WHAT IS NEEDED: Set down every line of the data exactly, skipping the pictures.

RECORDED DATA:
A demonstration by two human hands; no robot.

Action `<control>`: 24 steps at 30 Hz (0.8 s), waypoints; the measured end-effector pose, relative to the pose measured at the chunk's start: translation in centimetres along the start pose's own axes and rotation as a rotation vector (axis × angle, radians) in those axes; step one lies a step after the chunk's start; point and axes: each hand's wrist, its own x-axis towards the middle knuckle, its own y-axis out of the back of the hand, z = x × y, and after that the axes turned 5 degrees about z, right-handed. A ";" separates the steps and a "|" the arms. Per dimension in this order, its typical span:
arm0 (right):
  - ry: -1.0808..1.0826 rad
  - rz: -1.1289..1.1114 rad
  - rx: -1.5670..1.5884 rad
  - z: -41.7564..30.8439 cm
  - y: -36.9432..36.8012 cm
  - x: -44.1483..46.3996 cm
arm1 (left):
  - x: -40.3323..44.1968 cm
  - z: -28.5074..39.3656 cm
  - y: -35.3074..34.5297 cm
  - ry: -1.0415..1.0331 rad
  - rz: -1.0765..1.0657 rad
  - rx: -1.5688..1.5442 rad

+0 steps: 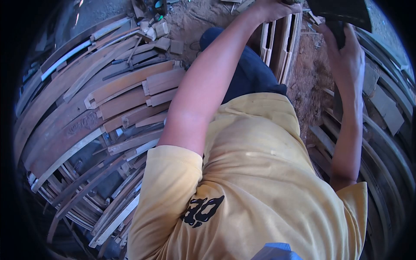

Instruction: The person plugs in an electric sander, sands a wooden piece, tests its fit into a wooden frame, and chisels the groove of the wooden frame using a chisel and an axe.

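Note:
At the top edge, my left hand (275, 9) is closed over the upper end of slotted wooden pieces (289, 47). Part of a small object shows by its fingers, but the frame cuts it off, and I cannot make out what it is. To the right, my right hand (350, 54) grips the dark handle of a tool with a broad, flat dark head (340, 12). That head is partly out of frame, so whether it is a mallet or a hatchet is unclear. The slotted pieces stand between my dark-clothed leg (255, 69) and a rough brown wooden surface (307, 73).
Long boards and carved pieces (82, 125) are piled on the left. Small wood blocks (162, 37) and a slim dark tool (130, 65) lie near the upper left. More long strips (385, 143) run along the right. Dusty ground (190, 19) shows at the top.

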 end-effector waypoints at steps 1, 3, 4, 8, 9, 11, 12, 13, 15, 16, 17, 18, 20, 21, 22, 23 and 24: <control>-0.011 0.071 0.039 -0.5 0.5 -0.4 | 0.0 -0.7 0.2 0.002 0.000 -0.001; -0.023 0.143 0.080 -0.8 0.6 -0.5 | -0.2 -0.5 0.5 -0.098 0.002 0.023; -0.046 0.054 0.030 -0.6 0.1 -0.3 | -0.2 -0.3 0.1 -0.084 0.016 -0.046; 0.005 -0.030 -0.049 -0.8 0.4 -0.1 | 0.2 -1.4 -0.4 -0.117 -0.059 -0.062; 0.002 -0.012 -0.042 -0.9 0.7 -0.2 | -0.1 -1.2 -0.5 -0.138 0.017 -0.088; 0.010 0.047 0.069 0.1 0.1 -0.8 | -0.2 -0.6 0.3 -0.095 -0.075 -0.010; 0.062 0.135 0.136 0.8 -1.1 -0.8 | 0.1 -1.4 0.1 -0.075 -0.079 -0.022; 0.114 0.223 0.205 1.2 -1.8 -1.0 | 0.1 -2.1 0.0 -0.054 -0.083 -0.030; 0.087 -0.017 -0.061 -0.3 -0.7 -0.3 | -1.5 -1.7 0.0 0.002 0.021 -0.169; 0.056 -0.062 -0.072 -1.3 0.3 0.1 | -1.2 -3.2 0.1 -0.048 0.026 0.056; 0.021 -0.088 -0.089 -1.9 0.9 0.6 | 0.0 -2.4 0.5 -0.070 0.014 0.059; 0.014 -0.011 0.020 -2.3 0.9 0.3 | -0.7 -2.0 0.7 -0.045 -0.008 0.053; 0.028 0.094 0.093 -1.4 -1.0 -0.6 | -1.2 -2.1 1.0 -0.013 -0.005 0.086; 0.038 0.206 0.160 -0.8 -1.8 -1.3 | -1.6 -3.4 1.1 0.000 -0.004 0.080; 0.074 -0.009 0.024 -0.1 -2.6 -0.7 | -1.3 -4.4 1.5 -0.042 -0.084 0.088; 0.119 -0.099 -0.052 -0.5 -2.5 -0.1 | -1.0 -5.1 1.8 -0.086 -0.165 0.098; 0.121 -0.090 -0.024 -1.4 -1.6 -0.4 | -1.8 -4.5 1.0 0.021 -0.085 -0.020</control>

RESPONSE:
A demonstration by two human hands; no robot.

Action `<control>`: 24 steps at 30 Hz (0.8 s), waypoints; the measured end-effector pose, relative to the pose measured at the chunk's start: translation in centimetres along the start pose's own axes and rotation as a rotation vector (axis × angle, radians) in those axes; step one lies a step after the chunk's start; point and axes: each hand's wrist, its own x-axis towards the middle knuckle, its own y-axis out of the back of the hand, z = x × y, and after that the axes turned 5 degrees about z, right-handed. A ";" separates the steps and a "|" the arms. Per dimension in this order, its typical span:
arm0 (right):
  - ry: -1.0808..1.0826 rad
  - rz: -1.1289..1.1114 rad
  - rx: -1.5670..1.5884 rad
  - z: -41.7564..30.8439 cm
  - y: -36.9432..36.8012 cm
  - x: -44.1483..46.3996 cm
arm1 (left):
  - x: -40.3323..44.1968 cm
  - z: -28.5074..39.3656 cm
  - y: -35.3074..34.5297 cm
  - ry: -1.0415..1.0331 rad
  - rz: -1.0765..1.0657 rad
  - rx: -1.5688..1.5442 rad

+0 steps: 

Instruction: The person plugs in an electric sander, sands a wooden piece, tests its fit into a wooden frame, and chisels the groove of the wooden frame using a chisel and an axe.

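Note:
At the top edge, my left hand (275, 9) is closed over the upper end of slotted wooden pieces (289, 47). Part of a small object shows by its fingers, but the frame cuts it off, and I cannot make out what it is. To the right, my right hand (350, 54) grips the dark handle of a tool with a broad, flat dark head (340, 12). That head is partly out of frame, so whether it is a mallet or a hatchet is unclear. The slotted pieces stand between my dark-clothed leg (255, 69) and a rough brown wooden surface (307, 73).
Long boards and carved pieces (82, 125) are piled on the left. Small wood blocks (162, 37) and a slim dark tool (130, 65) lie near the upper left. More long strips (385, 143) run along the right. Dusty ground (190, 19) shows at the top.
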
 end-effector waypoints at steps 1, 3, 4, 8, 9, 11, 12, 13, 15, 16, 17, 18, 20, 21, 22, 23 and 24: <control>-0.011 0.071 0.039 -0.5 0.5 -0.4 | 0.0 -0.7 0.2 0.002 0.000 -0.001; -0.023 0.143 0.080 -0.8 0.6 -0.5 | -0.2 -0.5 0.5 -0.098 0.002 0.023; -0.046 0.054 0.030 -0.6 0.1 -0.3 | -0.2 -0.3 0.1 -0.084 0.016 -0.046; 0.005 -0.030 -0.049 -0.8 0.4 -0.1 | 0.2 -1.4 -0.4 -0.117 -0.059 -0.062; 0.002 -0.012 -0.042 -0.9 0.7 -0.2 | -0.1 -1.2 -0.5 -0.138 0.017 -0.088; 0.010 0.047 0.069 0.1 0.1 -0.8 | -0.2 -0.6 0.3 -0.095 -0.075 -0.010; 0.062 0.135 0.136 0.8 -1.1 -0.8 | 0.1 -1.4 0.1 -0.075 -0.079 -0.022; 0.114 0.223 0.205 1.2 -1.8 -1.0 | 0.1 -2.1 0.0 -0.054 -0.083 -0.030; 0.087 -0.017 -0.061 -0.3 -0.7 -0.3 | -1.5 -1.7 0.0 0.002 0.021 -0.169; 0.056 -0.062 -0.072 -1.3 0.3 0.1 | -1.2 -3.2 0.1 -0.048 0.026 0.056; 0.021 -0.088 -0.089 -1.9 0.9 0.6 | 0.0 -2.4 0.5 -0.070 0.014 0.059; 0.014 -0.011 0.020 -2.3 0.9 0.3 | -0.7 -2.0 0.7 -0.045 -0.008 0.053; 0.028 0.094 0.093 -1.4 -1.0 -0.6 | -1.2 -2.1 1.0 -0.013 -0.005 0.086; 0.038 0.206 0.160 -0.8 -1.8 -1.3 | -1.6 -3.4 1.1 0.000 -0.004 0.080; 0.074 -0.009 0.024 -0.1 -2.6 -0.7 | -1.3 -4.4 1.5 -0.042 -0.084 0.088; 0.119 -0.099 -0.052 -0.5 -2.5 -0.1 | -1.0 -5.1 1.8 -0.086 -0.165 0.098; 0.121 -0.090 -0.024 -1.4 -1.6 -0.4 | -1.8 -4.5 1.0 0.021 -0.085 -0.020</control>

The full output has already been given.